The increase in wideband EEG power repeatedly coincided with a decrease in DR 5-HT neuron activity during NREM sleep. a, The spectrogram of relative EEG power during NREM sleep. Top, Periodic yellow-green stripes were observed. Bottom, Normalized EEG power for every 1 Hz between 0 and 50 Hz. b, Temporal changes of wide (1–50 Hz), gamma, beta, sigma, theta, and delta frequency bands. R shows the correlation coefficient between each frequency of EEG power and 5-HT activity (n = 6 mice, mean ± SD). c, Temporal changes in population DR 5-HT neuronal activity. Vertical dotted lines indicate troughs of DR 5-HT neuron activities. Time 0 s corresponds to 775 s in Figure 1d. d, Power spectra of EEG power fluctuations from wide gamma, beta, sigma, theta, and delta frequency bands during NREM sleep (7 sessions from 5 mice, total 53 epochs). Gray shade represents SD. e, Strengths of infraslow EEG fluctuation patterns. There was no significant difference between each frequency band (Friedman rank sum test, χ2 = 4.32, df = 4, p = 0.36, n = 5 mice). Error bars indicate SD.

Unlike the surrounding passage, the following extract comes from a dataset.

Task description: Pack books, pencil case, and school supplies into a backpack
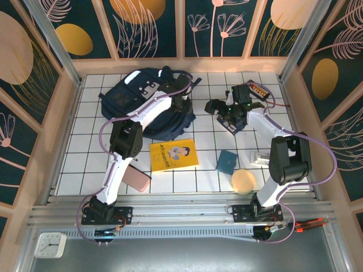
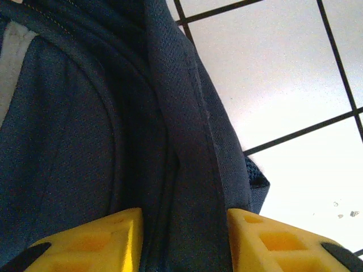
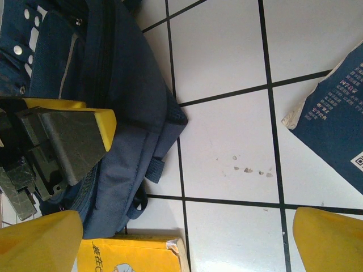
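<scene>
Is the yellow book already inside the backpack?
No, the yellow book lies flat on the table, just outside the backpack.

The right hand (image 3: 184, 241) hangs over the white tiled desk (image 3: 227, 62), its yellow fingers (image 3: 39, 241) spread wide. The navy backpack (image 3: 130, 96) lies at left, with the left hand's yellow-tipped finger (image 3: 76, 133) over it. A yellow book (image 3: 130, 256) sits just beside the backpack's lower edge, a navy book (image 3: 334, 124) at right
</scene>
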Tool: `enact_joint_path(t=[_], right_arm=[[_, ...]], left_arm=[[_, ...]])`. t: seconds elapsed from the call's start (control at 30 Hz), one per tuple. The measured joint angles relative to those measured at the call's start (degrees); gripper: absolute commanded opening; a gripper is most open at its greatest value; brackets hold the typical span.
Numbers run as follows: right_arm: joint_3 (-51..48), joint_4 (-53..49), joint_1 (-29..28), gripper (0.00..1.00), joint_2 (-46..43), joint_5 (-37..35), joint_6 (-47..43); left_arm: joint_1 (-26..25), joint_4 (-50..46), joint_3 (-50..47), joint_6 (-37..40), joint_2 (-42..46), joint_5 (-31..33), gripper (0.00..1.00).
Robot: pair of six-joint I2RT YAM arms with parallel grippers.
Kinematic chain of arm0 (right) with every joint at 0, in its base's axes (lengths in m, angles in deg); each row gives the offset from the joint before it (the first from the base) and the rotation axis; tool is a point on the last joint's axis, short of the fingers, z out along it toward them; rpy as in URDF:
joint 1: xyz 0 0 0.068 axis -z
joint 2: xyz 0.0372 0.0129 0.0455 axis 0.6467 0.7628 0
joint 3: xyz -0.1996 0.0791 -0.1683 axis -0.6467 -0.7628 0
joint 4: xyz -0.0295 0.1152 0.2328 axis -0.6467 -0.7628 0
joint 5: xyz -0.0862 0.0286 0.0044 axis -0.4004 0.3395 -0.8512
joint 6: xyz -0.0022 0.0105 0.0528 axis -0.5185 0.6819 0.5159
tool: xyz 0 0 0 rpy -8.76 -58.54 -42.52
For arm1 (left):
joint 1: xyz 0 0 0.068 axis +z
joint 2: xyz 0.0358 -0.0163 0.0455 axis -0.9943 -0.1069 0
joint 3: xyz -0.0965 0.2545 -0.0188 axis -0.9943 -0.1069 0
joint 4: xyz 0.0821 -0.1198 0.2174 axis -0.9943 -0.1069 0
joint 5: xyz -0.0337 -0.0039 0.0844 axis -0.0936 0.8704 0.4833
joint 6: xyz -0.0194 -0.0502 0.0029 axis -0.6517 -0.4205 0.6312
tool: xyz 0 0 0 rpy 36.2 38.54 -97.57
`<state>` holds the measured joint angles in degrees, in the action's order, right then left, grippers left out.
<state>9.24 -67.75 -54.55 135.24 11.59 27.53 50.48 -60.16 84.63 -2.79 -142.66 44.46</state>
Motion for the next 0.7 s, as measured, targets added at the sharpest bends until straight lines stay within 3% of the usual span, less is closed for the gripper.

We found occasional EMG amplitude increases during NREM sleep in addition to during the transition from sleep to wake (Fig. 1d). EMG amplitude increases appear at the transition from sleep to wake and last for >4 s at the beginning of a wake period. Such an EMG amplitude increase is always associated with an increase in population-level DR 5-HT neuron activity as seen at the end of both NREM→Wake and REM sleep periods. During NREM sleep, the EMG amplitude increase did not last for >4 s, but this type of EMG amplitude increase was also associated with an increase in DR 5-HT neuron activity. We aligned the 5-HT neuron activity, EEG power, and EMG power during an NREM state and found that 5-HT neuron activity was elevated concurrently with an EMG power increase (Fig. 3a). After the sleep–wake transition, 5-HT neuron activity remained high, the magnitude of the EMG power increase was high, the duration of EMG power increase was long, and the EEG spectrum showed a wake state (Fig. 3b, right). On the other hand, EMG amplitude increases during NREM were lower than those seen during wake periods (mean ± SD, 0.074 ± 0.067 vs 0.25 ± 0.14 mV2; p = 0.02, df = 4, t = −3.5, paired t test), and these events were also associated with increased 5-HT neuron activity, but 5-HT neuron activity levels declined instantly after the peak of 5-HT activity (Fig. 3b, left). The EEG delta power decrease did not last for >4 s. These latter features fit with the concept of microarousal or microawakenings during NREM sleep (Halász et al., 2004; Oikonomou et al., 2019). These results indicate that an increase in population-level DR 5-HT neuron activity during sleep is associated with either the sleep–wake transition or microawakenings.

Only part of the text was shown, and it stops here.